On Jun 21, 2016, at 2:36 PM, William A Rowe Jr <wrowe@rowe-clan.net<mailto:wrowe@rowe-clan.net>>

On Tue, Jun 21, 2016 at 12:20 PM, P. Taylor Goetz <ptgoetz@gmail.com<mailto:ptgoetz@gmail.com>>
Hi Alex,

In Apache Storm we have a number of components that users can use to do things like read from
Apache Kafka, write to Apache HBase, etc. I’ll call them “connectors.” Connectors are
optional and are not required to run Apache Storm.

When users create an application to run on a Storm cluster, they bundle all their dependencies,
including any connectors they are using, into a single fat jar file and upload it to the cluster
to run.

We have a contributor who has written a connector for Amazon Kinesis, and the Kinesis client
library required by that code is licensed with the Amazon Software License [1].

As I mentioned earlier, connectors are completely optional (optional facet #1). To use the
Kinesis spout, however, users must bundle the Kinesis client library in their application
jar file, so in this sense the Cat-X dependency is not optional (optional facet #2).

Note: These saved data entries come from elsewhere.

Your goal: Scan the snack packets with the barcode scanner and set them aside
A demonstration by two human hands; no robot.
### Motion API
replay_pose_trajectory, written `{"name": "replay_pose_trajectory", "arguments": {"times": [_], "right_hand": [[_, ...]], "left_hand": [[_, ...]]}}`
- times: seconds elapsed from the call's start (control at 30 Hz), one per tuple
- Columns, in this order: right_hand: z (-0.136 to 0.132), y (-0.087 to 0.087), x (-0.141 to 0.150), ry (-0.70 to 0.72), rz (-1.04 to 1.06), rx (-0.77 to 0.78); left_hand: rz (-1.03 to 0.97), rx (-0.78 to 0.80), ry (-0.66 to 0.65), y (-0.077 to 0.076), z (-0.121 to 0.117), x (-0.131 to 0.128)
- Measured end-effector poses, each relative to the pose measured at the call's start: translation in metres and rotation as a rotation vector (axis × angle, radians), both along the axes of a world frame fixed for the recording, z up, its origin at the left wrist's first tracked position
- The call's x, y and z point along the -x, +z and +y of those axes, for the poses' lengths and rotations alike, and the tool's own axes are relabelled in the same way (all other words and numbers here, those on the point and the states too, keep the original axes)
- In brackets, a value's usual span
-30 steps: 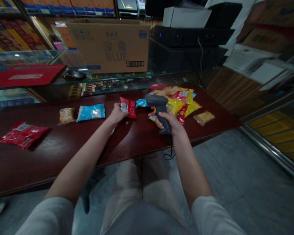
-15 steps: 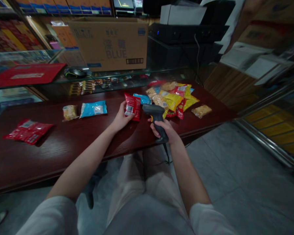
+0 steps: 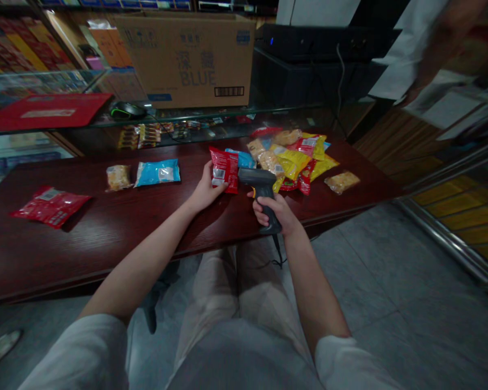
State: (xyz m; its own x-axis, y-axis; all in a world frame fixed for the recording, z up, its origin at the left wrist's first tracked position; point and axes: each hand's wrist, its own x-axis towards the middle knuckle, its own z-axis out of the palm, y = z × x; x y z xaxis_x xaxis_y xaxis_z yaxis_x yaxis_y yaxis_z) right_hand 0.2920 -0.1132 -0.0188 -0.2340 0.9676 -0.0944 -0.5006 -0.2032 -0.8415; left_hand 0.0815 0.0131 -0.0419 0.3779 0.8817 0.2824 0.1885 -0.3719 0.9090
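Observation:
My left hand (image 3: 206, 188) grips a red snack packet (image 3: 226, 167) by its left edge, with the white barcode label facing up. Wrapped around the handle of a dark grey barcode scanner (image 3: 260, 177) is my right hand (image 3: 278, 212). The scanner's head points left at the red packet, close beside it. Behind the scanner lies a pile of yellow, red and clear snack packets (image 3: 293, 161), with a blue packet (image 3: 241, 158) at its left side. Left of my hands lie a blue packet (image 3: 158, 172), a clear-wrapped snack (image 3: 119, 177) and another red packet (image 3: 51, 206).
A cardboard box (image 3: 191, 65) stands on the glass shelf behind the dark red table (image 3: 146, 227). On that shelf are a computer mouse (image 3: 126, 110) and a red mat (image 3: 49, 111). One clear-wrapped snack (image 3: 342, 182) lies right of the pile. A person's arm (image 3: 439, 49) shows at upper right.
The view has tipped slightly downward. My hands keep their grips on the red packet and the scanner, close together. The person's arm and white clothing at upper right have come further into view.

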Motion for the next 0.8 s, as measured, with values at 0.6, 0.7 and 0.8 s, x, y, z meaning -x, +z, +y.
{"name": "replay_pose_trajectory", "arguments": {"times": [0.6, 0.7, 0.8], "right_hand": [[0.001, 0.002, -0.006, 0.041, -0.027, 0.019], [0.001, 0.002, -0.006, 0.0, -0.009, 0.027], [0.0, 0.005, -0.005, 0.015, -0.004, 0.033]], "left_hand": [[0.062, 0.092, 0.047, 0.01, -0.004, 0.003], [0.131, 0.148, 0.082, 0.021, -0.002, 0.016], [0.206, 0.15, 0.169, 0.036, -0.002, 0.041]]}}
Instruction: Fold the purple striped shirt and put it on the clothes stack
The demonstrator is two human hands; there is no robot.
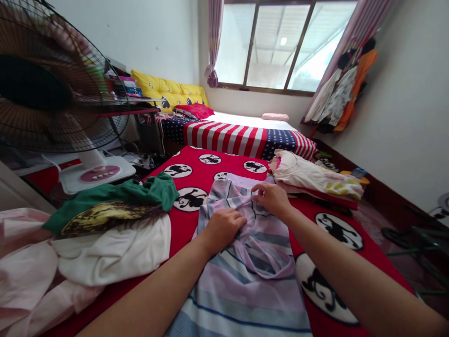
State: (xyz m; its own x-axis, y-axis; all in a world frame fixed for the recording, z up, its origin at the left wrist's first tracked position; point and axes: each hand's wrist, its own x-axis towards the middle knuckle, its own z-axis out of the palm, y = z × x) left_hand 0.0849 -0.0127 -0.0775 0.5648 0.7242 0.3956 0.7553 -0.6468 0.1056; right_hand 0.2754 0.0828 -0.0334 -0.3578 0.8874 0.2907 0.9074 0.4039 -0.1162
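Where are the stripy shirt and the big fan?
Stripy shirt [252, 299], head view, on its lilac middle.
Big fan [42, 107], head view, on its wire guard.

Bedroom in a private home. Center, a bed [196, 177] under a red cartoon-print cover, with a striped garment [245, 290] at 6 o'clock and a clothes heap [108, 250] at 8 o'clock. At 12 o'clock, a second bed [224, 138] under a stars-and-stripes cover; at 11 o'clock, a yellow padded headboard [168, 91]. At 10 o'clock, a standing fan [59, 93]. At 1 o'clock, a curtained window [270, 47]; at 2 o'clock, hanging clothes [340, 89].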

The Kinesis connector would not require us to include any source code in our repository that
is licensed under the Amazon Software License. The Kinesis client library is purely a dependency.

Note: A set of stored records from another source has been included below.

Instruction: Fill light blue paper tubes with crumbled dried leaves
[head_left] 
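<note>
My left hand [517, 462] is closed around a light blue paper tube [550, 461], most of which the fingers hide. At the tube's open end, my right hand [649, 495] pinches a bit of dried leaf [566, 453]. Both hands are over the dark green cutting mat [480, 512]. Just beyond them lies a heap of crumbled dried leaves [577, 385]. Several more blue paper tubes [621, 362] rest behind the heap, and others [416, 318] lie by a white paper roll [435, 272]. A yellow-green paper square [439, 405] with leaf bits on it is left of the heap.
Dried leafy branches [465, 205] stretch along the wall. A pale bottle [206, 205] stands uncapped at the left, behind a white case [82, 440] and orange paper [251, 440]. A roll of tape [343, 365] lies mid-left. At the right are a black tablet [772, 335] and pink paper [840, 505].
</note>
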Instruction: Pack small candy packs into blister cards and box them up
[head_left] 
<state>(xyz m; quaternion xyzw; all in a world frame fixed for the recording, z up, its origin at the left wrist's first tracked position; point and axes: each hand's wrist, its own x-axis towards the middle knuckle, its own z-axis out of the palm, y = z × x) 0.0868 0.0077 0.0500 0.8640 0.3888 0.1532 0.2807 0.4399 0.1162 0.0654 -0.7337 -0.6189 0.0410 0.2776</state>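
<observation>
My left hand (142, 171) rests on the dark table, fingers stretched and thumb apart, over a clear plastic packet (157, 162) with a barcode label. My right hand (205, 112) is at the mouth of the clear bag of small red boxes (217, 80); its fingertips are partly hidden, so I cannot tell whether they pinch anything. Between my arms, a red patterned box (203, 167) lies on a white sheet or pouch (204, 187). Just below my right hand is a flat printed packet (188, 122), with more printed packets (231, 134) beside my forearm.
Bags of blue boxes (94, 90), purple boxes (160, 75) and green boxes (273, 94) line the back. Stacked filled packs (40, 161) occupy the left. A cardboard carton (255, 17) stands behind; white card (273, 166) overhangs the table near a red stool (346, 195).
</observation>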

I guess the question becomes, would we be able to license the Kinesis connector code under
the ALv2 given the terms of the Amazon Software License [1]?

You can license the Apache work under ALv2. Those licenses don't conflict.

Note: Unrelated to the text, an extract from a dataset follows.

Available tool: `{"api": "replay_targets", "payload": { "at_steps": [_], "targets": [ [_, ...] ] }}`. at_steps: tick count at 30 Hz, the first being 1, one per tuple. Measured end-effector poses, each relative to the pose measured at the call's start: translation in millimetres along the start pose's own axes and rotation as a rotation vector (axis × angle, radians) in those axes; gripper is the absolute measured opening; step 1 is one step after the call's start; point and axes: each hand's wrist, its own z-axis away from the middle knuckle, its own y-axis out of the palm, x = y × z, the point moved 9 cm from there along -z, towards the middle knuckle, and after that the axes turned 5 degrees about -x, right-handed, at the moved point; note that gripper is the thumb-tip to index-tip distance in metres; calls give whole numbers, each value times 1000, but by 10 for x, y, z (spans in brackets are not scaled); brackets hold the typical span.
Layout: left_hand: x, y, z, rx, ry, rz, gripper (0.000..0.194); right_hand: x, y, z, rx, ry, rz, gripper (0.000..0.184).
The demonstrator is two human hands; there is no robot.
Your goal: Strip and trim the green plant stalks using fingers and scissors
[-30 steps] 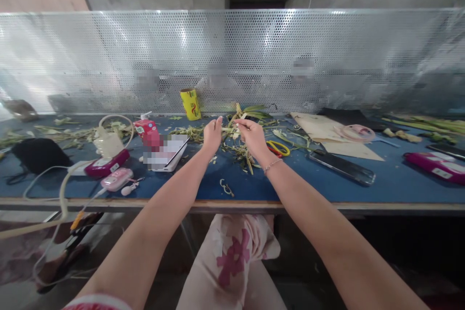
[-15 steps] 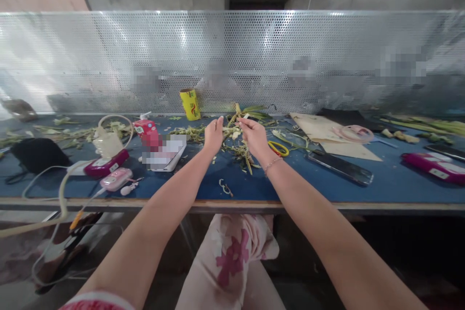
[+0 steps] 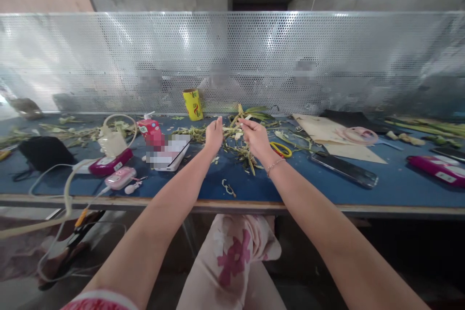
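Over a pile of green and yellowish plant scraps (image 3: 249, 161), both arms reach forward across the blue table. My left hand (image 3: 214, 135) is closed, its fingers pressed together beside the pile; whatever it pinches is hidden. A short gap separates it from my right hand (image 3: 255, 138), whose thumb and forefinger are closed in a pinch. A small pale bit shows at those fingertips, too small to name. Leafy stalks (image 3: 256, 112) lie just behind the hands. Scissors with yellow handles (image 3: 283, 150) rest beside my right wrist.
A yellow roll (image 3: 193, 105) stands by the perforated metal screen (image 3: 250, 58). Left are a red pump bottle (image 3: 152, 131), a pink case (image 3: 121, 178) and cables. Right lie a dark phone (image 3: 345, 170), cardboard (image 3: 316, 128) and a purple device (image 3: 438, 169). The table edge (image 3: 240, 207) runs in front.
The view has turned slightly left, so the things appear a little further right. Both hands keep nearly the same place and pose over the scraps.
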Motion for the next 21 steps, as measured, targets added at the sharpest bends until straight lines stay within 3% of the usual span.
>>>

You cannot "bundle" the Kinesis client library, thereby creating a "derivative work",
and simultaneously use this bundle on a non-AWS architecture, if this bundle
is considered a derivative work...

3.3 Use Limitation. The Work and any derivative works thereof only may be used or intended
for use with the web services, computing platforms or applications provided by Amazon.com<http://amazon.com/>,
Inc. or its affiliates, including Amazon Web Services, Inc.

I'm not a lawyer, so I can't comment whether the bundle is considered a
derivative work of its components, or whether the individual components
which go unused (based on the interpretation of "used or intended for use")
are simply part of a Compilation. If the 'bundle' used on both an AWS and
a non-AWS target will never "use or intended for use" on the non-AWS
target, the user may be in the clear.  This may be informative;


The ASF won't create works with FOU restrictions (this was long-ago
settled back in the Sun Java days), and the 3.3 clause above for the
Amazon components is an FOU restriction. So we cannot ship this
component, although there should not be an issue with creating and
publishing an optional AL work from the ASF which does not include
the problematic license.

I’m not a lawyer either, but this part of the Definitions section of the Amazon Software
License seems applicable in terms of derivative works:

"The terms “reproduce,” “reproduction,” “derivative works,” and “distribution”
have the meaning as provided under U.S. copyright law; provided, however, that for the purposes
of this License, derivative works shall not include works that remain separable from, or merely
link (or bind by name) to the interfaces of, the Work.”

That seems to imply that linking to the Kinesis client library does not create a derivative
work in the context of the Amazon Software License. We also would not be bundling the Kinesis
client library, end users would have to download it themselves (usually automated by maven).

It seems like all the bases are covered. Is it safe to assume we can proceed?